→ **TO DO**
Transcribe the full listing exactly.

DATA SHOWN START

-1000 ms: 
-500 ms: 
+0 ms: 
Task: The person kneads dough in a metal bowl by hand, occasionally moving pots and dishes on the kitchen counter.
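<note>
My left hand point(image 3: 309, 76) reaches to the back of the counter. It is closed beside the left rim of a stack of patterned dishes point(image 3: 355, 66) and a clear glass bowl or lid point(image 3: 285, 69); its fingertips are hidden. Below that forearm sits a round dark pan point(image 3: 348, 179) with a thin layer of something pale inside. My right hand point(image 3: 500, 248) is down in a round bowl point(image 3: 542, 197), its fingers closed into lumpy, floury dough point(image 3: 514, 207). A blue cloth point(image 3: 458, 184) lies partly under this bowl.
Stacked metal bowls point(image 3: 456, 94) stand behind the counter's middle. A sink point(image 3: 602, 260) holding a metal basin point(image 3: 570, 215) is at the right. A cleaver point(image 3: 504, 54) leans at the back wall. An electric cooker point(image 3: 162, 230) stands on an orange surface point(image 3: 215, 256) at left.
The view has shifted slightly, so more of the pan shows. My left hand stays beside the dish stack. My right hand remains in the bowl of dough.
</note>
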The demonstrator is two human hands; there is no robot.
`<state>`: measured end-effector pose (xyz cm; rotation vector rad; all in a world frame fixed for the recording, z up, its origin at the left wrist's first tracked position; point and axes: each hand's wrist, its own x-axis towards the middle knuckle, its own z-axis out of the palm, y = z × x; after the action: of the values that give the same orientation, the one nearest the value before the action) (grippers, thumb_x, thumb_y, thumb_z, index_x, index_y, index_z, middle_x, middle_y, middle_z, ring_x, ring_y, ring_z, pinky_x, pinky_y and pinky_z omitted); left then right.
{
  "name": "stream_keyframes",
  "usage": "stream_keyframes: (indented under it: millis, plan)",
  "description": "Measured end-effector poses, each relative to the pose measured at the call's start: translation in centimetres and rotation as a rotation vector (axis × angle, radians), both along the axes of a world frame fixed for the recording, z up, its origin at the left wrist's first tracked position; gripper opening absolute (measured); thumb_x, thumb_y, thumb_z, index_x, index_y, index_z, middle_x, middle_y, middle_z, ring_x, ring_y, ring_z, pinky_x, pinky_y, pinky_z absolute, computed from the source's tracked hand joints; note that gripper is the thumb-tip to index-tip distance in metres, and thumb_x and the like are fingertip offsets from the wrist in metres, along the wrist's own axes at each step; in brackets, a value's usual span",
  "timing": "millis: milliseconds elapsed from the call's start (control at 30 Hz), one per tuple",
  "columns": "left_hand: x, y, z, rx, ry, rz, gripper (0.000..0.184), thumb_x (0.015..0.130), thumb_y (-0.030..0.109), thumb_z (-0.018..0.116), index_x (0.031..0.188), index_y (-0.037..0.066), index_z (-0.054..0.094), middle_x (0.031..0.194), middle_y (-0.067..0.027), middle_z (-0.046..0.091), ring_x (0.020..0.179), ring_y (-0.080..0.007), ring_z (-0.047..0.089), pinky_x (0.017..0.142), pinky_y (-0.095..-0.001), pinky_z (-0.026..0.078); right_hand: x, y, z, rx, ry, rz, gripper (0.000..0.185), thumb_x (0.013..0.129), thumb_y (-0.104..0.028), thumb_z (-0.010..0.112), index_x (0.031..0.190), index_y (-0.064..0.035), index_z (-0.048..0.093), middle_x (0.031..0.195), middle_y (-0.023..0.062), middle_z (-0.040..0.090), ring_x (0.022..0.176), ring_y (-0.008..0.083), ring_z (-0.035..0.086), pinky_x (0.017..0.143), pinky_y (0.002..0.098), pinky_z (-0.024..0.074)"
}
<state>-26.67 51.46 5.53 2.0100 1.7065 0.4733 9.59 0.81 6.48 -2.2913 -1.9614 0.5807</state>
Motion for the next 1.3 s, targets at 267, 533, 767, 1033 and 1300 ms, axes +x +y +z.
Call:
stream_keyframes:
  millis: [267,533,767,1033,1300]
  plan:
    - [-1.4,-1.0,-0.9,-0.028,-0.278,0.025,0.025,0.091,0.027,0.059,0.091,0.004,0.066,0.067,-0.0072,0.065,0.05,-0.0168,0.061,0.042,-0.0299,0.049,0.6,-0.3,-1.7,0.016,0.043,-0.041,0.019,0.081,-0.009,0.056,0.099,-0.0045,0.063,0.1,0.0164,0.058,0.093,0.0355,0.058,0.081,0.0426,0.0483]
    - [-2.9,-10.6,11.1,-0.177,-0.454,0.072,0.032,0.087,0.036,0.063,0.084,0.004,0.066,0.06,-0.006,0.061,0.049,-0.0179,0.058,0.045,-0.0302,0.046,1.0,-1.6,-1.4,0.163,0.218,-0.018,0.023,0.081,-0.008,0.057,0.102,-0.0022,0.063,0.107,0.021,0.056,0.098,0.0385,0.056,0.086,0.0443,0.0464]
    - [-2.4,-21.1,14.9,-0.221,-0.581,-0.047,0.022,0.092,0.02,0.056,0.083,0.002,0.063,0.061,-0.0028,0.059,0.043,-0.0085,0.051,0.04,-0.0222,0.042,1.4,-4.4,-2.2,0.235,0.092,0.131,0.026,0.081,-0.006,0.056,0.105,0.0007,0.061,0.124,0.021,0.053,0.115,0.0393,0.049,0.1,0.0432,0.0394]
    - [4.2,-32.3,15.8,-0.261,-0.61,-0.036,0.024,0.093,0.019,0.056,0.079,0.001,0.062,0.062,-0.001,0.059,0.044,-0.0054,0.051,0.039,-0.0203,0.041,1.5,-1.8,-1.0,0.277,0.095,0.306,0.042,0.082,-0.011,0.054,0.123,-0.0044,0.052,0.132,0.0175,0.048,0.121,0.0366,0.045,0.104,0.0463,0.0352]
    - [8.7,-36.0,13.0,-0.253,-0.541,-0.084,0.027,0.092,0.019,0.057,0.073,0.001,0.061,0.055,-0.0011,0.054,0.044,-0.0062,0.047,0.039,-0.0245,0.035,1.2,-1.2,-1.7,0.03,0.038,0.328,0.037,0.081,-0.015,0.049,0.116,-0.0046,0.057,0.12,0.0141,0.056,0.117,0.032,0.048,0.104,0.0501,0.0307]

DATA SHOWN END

→ **WORKED SOLUTION**
-1000 ms: 
-500 ms: 
+0 ms: 
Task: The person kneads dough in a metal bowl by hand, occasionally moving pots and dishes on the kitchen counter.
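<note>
My left hand point(image 3: 309, 76) reaches to the back of the counter. It is closed beside the left rim of a stack of patterned dishes point(image 3: 355, 66) and a clear glass bowl or lid point(image 3: 285, 69); its fingertips are hidden. Below that forearm sits a round dark pan point(image 3: 348, 179) with a thin layer of something pale inside. My right hand point(image 3: 500, 248) is down in a round bowl point(image 3: 542, 197), its fingers closed into lumpy, floury dough point(image 3: 514, 207). A blue cloth point(image 3: 458, 184) lies partly under this bowl.
Stacked metal bowls point(image 3: 456, 94) stand behind the counter's middle. A sink point(image 3: 602, 260) holding a metal basin point(image 3: 570, 215) is at the right. A cleaver point(image 3: 504, 54) leans at the back wall. An electric cooker point(image 3: 162, 230) stands on an orange surface point(image 3: 215, 256) at left.
The view has shifted slightly, so more of the pan shows. My left hand stays beside the dish stack. My right hand remains in the bowl of dough.
</note>
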The demonstrator is two human hands; there is no robot.
`<state>`: measured end-effector pose (xyz cm; rotation vector rad; all in a world frame fixed for the recording, z up, its origin at the left wrist's first tracked position; point and axes: each hand's wrist, its own x-axis towards the middle knuckle, its own z-axis out of the palm, y = z × x; after the action: of the values that give the same orientation, the one nearest the value before the action) (grippers, thumb_x, thumb_y, thumb_z, index_x, index_y, index_z, middle_x, middle_y, middle_z, ring_x, ring_y, ring_z, pinky_x, pinky_y and pinky_z omitted); left then right.
{
  "name": "stream_keyframes",
  "usage": "stream_keyframes: (indented under it: millis, plan)",
  "description": "Measured end-effector poses, each relative to the pose measured at the call's start: translation in centimetres and rotation as a rotation vector (axis × angle, radians), both along the axes of a world frame fixed for the recording, z up, its origin at the left wrist's first tracked position; gripper opening absolute (measured); thumb_x, thumb_y, thumb_z, index_x, index_y, index_z, middle_x, middle_y, middle_z, ring_x, ring_y, ring_z, pinky_x, pinky_y, pinky_z absolute, computed from the source's tracked hand joints; note that gripper is the thumb-tip to index-tip distance in metres, and thumb_x and the like are fingertip offsets from the wrist in metres, along the wrist's own axes at each step; in brackets, a value's usual span",
  "timing": "millis: milliseconds elapsed from the call's start (control at 30 Hz), one per tuple",
  "columns": "left_hand: x, y, z, rx, ry, rz, gripper (0.000..0.184), thumb_x (0.015..0.130), thumb_y (-0.030..0.109), thumb_z (-0.018..0.116), index_x (0.031..0.188), index_y (-0.037..0.066), index_z (-0.054..0.094), middle_x (0.031..0.194), middle_y (-0.067..0.027), middle_z (-0.046..0.091), ring_x (0.020..0.179), ring_y (-0.080..0.007), ring_z (-0.047..0.089), pinky_x (0.017..0.142), pinky_y (-0.095..-0.001), pinky_z (-0.026..0.078); right_hand: x, y, z, rx, ry, rz, gripper (0.000..0.185), thumb_x (0.013..0.129), thumb_y (-0.104..0.028), thumb_z (-0.010..0.112), index_x (0.031..0.190), index_y (-0.064..0.035), index_z (-0.048..0.093), middle_x (0.031..0.195), middle_y (-0.023..0.062), middle_z (-0.040..0.090), ring_x (0.022..0.176), ring_y (-0.008..0.083), ring_z (-0.035..0.086), pinky_x (0.017..0.143), pinky_y (0.002..0.098), pinky_z (-0.024..0.074)"
}
<state>-26.67 51.46 5.53 2.0100 1.7065 0.4733 9.59 0.81 6.48 -2.2913 -1.9614 0.5807</state>
Motion for the next 1.3 s, targets at 267, 533, 767, 1033 and 1300 ms, axes +x +y +z.
Call:
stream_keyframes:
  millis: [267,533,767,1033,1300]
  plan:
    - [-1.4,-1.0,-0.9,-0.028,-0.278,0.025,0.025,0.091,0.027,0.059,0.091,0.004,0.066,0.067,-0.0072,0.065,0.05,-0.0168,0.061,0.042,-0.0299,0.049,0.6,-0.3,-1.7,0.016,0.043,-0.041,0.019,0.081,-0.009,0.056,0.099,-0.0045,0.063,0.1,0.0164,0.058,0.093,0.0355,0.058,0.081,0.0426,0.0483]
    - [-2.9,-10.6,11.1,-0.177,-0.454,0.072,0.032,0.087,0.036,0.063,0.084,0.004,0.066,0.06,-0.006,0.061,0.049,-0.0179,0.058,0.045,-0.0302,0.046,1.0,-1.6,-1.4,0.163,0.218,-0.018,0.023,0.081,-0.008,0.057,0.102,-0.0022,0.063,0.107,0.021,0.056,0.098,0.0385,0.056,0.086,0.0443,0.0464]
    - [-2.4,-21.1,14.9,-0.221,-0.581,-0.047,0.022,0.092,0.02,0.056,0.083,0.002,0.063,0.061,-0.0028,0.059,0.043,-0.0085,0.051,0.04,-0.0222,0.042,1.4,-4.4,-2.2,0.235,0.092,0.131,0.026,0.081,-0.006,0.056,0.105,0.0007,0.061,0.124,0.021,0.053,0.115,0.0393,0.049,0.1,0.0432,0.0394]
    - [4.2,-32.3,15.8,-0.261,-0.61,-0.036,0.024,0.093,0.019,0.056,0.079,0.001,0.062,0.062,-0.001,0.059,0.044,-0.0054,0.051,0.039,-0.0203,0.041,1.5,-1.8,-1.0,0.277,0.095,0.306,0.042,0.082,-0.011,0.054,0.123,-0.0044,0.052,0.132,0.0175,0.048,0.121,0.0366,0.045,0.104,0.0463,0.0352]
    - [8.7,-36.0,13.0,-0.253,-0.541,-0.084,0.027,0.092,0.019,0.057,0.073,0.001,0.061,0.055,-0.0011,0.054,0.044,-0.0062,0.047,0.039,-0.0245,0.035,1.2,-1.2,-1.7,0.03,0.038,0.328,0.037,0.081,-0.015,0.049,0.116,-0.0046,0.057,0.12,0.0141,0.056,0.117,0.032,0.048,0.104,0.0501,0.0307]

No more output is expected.